'Save Rock and Roll' Review: Fall Out Boy Album Doesn't Live Up to Name

Culture

I know what you're thinking. “Save Rock and Roll? Really, Fall Out Boy? Really?"

Yes, really.

Fall Out Boy had the nerve to name their last album Save Rock and Roll. This headstrong stunt has certainly created a buzz in the music world, as critics try to decipher whether there may be some strategy behind the arrogance, if it's supposed to be ironic in some way, or if Patrick Stump and the gang are just complete self-righteous morons. According to the AV Club, the album's title is “so easy to mock that there [is] no sport in doing so.” I guess that counts as strategy.

Aside from its name, Save Rock and Roll doesn't have much to do with rock and roll. Songwriting started when singer Patrick Stump and bassist Pete Wentz began collaborating in early 2012 after a hiatus of nearly four years. Fast forward to February 4 of this year, and lead single “My Songs Know What You Did in the Dark (Light 'Em Up)” hit number two on iTunes just hours after its release. In addition to claiming that songs may or may not be sentient beings, “My Songs Know What You Did in the Dark” laid the foundation for an album sure to be remembered as something that most definitely did not save rock and roll.

As the band's fifth studio album, Save Rock and Roll has received mixed reviews, but one thing is clear: even with the broad range of attempts at genre-bending and numerous featured guest-artists throughout all the tracks, Fall Out Boy manages to stay utterly unoriginal. Hit Fix Music declares it “warmed up OneRepublic,” and Billboard describes it as “a bit of a bumpy ride,” while The Lantern calls it flat-out “a dying breath for Fall Out Boy.”

To sum it up, Save Rock and Roll is just forty minutes of superfluous and emotionally-unstable pop-punk.
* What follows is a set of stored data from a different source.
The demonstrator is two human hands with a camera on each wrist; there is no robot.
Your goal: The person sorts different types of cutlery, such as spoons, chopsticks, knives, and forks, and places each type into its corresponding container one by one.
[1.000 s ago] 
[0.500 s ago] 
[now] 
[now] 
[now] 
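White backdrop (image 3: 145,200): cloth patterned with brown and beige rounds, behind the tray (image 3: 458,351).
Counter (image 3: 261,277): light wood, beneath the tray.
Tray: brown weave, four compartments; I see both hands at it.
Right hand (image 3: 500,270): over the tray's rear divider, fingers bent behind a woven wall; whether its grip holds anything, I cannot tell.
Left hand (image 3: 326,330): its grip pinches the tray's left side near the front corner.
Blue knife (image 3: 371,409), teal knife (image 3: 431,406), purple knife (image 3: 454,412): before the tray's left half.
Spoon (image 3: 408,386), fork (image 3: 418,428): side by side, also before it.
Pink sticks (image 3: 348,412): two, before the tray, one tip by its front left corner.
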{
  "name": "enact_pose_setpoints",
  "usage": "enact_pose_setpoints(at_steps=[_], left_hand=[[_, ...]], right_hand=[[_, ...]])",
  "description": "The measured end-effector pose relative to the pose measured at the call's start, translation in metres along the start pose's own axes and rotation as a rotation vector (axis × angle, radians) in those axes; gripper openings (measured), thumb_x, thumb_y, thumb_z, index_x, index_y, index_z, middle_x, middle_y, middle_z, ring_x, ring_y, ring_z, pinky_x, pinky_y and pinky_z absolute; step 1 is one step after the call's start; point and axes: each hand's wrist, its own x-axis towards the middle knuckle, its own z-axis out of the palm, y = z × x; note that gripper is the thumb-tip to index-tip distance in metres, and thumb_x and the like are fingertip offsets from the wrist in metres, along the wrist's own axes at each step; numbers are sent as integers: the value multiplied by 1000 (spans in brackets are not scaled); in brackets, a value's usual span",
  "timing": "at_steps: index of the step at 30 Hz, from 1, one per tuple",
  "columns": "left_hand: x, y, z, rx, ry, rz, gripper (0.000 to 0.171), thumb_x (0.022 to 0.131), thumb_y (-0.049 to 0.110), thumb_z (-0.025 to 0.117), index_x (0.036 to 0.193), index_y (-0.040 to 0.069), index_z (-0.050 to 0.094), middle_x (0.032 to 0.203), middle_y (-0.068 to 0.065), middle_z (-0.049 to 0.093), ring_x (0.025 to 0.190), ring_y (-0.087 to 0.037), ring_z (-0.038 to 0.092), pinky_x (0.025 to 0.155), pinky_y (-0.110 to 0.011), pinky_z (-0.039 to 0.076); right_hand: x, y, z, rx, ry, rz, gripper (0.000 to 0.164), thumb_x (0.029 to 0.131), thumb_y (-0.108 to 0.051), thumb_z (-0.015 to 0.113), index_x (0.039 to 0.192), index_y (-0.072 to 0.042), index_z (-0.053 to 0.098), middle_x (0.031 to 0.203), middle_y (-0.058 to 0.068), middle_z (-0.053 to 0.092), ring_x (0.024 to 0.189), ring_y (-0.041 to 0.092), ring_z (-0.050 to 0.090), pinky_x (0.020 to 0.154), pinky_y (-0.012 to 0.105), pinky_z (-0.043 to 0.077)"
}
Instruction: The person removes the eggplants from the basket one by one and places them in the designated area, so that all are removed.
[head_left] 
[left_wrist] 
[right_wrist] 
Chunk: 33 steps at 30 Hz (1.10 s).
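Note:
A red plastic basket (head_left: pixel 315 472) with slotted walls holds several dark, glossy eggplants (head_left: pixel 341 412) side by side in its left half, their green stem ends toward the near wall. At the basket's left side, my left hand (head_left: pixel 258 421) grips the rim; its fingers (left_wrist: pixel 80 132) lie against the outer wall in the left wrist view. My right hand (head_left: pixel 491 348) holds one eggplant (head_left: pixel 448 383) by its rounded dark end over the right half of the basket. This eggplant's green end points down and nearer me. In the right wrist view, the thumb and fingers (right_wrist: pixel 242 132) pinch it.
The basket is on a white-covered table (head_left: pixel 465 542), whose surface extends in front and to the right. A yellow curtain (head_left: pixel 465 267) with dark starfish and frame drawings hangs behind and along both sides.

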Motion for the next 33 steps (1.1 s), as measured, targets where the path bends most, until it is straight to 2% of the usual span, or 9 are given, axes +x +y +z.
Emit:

The first track, “Phoenix,” clues you into what the rest of this “bumpy ride” is going to sound like. Boy band production, nondescript instrumental lines, and very, very loud singing and chanting and yelling (but mostly yelling). The song begins with a thumping stadium-rock kick drum and evolves into a fist-pumping anthem, with each consecutive track following this hook-centered formula. The powerful vocals are the most admirable part of the whole thing; Stump proves his dynamic range with clear falsetto and teenager-worthy frustration in every note. In “My Songs Know What You Did in the Dark,” Stump's soaring high notes take on a classic rock quality akin to Kiss.

But after these high notes, the rockiness of the album abruptly halts. As I listened, I waited for a guitar solo. If this album was really going to save rock and roll, there needed to be a guitar solo somewhere in the mix, I thought. Well, I waited... and waited, and waited, to no avail. In fact, there's barely any prominent guitar at all, despite a few subtle licks that seem borrowed from James Bond.

The composition behind the drums and bass isn't any better. Mediocre backing parts at best. By the fifth track I felt like I'd heard five of the same song, over and over again. Talk about lame and redundant songwriting. As Stump screamed depressing lyrics in my ears, I had the urge to scream back, “You're professional musicians, and this is the best you could come up with?!”

By the end of the album, I was fed up. From the very first chorus I gathered that Save Rock and Roll was not, in fact, anything like rock and roll. It sacrifices true genre-bending in favor of hooking tweens with ridiculously cheesy melodies and cliché lyrics. If anything, this album should have been titled: Save Shamelessly Juvenile Pop-Punk.